Mr Buono encouraged residents and visitors alike to get out and about this winter to enjoy the Burdekin’s gardens at their best.

Cleanaway commences Burdekin kerbside bin collection

A new waste contractor has arrived in the Burdekin, complete with four new high-tech trucks that will be used for kerbside bin collection.

Waste management, recycling and industrial services company Cleanaway has been awarded an eight-year contract to deliver kerbside bin collection in the Burdekin and, from this week, residents will be able to spot the colourful trucks out and about on local roads.

Burdekin Shire Mayor Lyn McLaughlin said residents’ existing bins would be collected as usual.

“Council welcomes Cleanaway to the Shire and looks forward to working in partnership with them to provide kerbside bin collection to our community,” Cr McLaughlin said.

“I’m also delighted to announce that there will be no increase in charges on residents’ rates notices for waste collection in the 2017-18 financial year, as a result of the very competitive tender process for this service having been completed.”

Four brand new vehicles will be used to service the Burdekin.

Cleanaway Regional Manager of Solid Waste Services Chris Ashton said their Burdekin fleet comprised of two new general waste trucks, a recycling vehicle and a green waste vehicle.

“All are brand new and fitted with the latest technology to ensure maximum efficiency of service to the Burdekin community,” Mr Ashton said.

He said Cleanaway was excited to be expanding its operations to service the Burdekin Shire local government area.

“We take very seriously the responsibility that’s been afforded to us to maintain what is a very important service to the community,” he said.
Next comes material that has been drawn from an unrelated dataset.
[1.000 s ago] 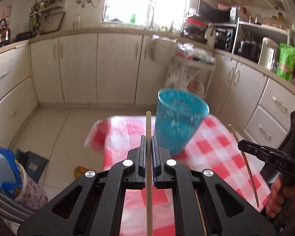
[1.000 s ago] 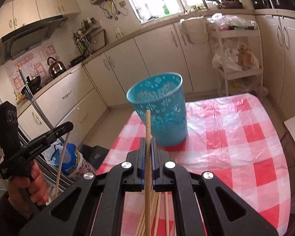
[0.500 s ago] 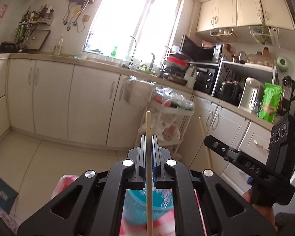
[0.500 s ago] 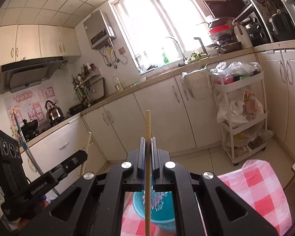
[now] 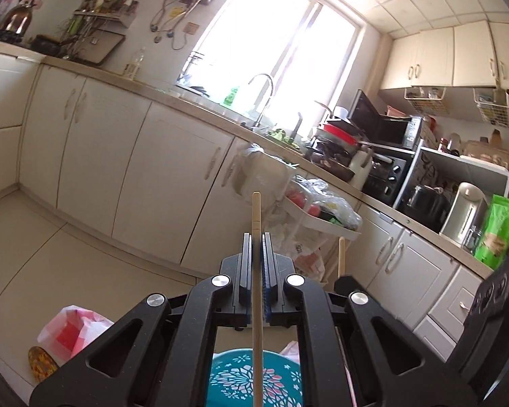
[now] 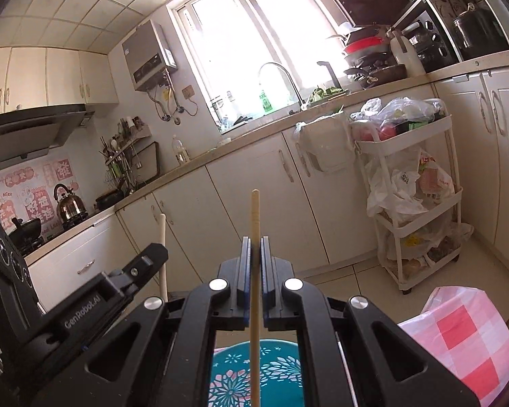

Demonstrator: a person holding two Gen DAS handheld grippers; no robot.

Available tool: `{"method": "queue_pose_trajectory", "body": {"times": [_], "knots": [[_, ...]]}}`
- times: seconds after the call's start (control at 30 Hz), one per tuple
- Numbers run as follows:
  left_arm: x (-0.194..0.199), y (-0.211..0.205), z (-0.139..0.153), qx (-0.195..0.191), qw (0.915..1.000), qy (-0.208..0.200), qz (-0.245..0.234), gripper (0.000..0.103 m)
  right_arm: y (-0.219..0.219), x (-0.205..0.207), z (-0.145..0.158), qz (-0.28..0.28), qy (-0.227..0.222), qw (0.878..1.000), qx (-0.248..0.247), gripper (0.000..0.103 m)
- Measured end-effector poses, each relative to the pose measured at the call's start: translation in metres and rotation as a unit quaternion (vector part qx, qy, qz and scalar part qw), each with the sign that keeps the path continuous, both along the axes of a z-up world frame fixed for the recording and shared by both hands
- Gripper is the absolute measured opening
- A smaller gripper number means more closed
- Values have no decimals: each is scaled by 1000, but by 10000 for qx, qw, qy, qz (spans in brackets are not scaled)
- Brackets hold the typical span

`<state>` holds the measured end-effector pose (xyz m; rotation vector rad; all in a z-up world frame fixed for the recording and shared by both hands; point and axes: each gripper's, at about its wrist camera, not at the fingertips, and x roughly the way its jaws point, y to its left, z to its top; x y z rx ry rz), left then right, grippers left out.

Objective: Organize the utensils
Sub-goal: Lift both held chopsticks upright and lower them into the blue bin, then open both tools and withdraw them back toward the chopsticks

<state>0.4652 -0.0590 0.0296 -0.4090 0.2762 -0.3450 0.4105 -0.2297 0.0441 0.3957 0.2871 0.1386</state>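
Observation:
My left gripper [image 5: 257, 237] is shut on a wooden chopstick [image 5: 256, 217] that stands upright between its pads. Below it, seen through the gripper frame, is the teal cup [image 5: 234, 380] with a flower cut-out pattern. My right gripper [image 6: 254, 240] is likewise shut on a second chopstick [image 6: 254, 217], over the same teal cup [image 6: 278, 369]. Each gripper shows in the other's view: the right one [image 5: 342, 279] close beside the left with its chopstick tip up, the left one [image 6: 157, 252] at the lower left.
The red-and-white checked tablecloth [image 6: 465, 335] shows at its corner, also low left in the left wrist view [image 5: 68, 332]. Beyond are cream kitchen cabinets [image 5: 135, 169], a white trolley with bags [image 6: 417, 203], the sink and window, and a tiled floor [image 5: 34, 254].
Both grippers have risen and tilted up with their chopsticks. The teal cup, first ahead on the table, now lies beneath them. The two grippers have drawn closer together.

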Motion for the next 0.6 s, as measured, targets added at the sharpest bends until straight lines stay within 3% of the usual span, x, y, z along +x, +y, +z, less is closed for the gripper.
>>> {"method": "queue_pose_trajectory", "body": {"times": [0.23,0.6], "knots": [[-3,-4,-8,294,9995,-14,133,5,3,-1,-26,75,235,9996,-102,6],[-8,-6,-33,810,9935,797,-32,5,1,-22,-32,233,581,9980,-107,8]]}}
“The awarding of the Burdekin contract allows Cleanaway to display its proud history and presents an opportunity to support Burdekin Shire Council towards maintaining and growing a sustainable future.

“The commencement of this contract will in no way affect the services residents currently receive.

“There is also no change to the majority of drivers in the team.”

In addition to providing a competitive contract for the provision of kerbside bin collection services in the Burdekin, Cleanaway has committed to supporting the local community by utilizing local content to maintain and fuel vehicles.

“We are committed to maintaining a positive, strategic partnership with Burdekin Shire Council for the life of the contract,” he said.

Clare transfer station to open

The Clare transfer station will be open on Saturday 15 July from 1pm to 5pm.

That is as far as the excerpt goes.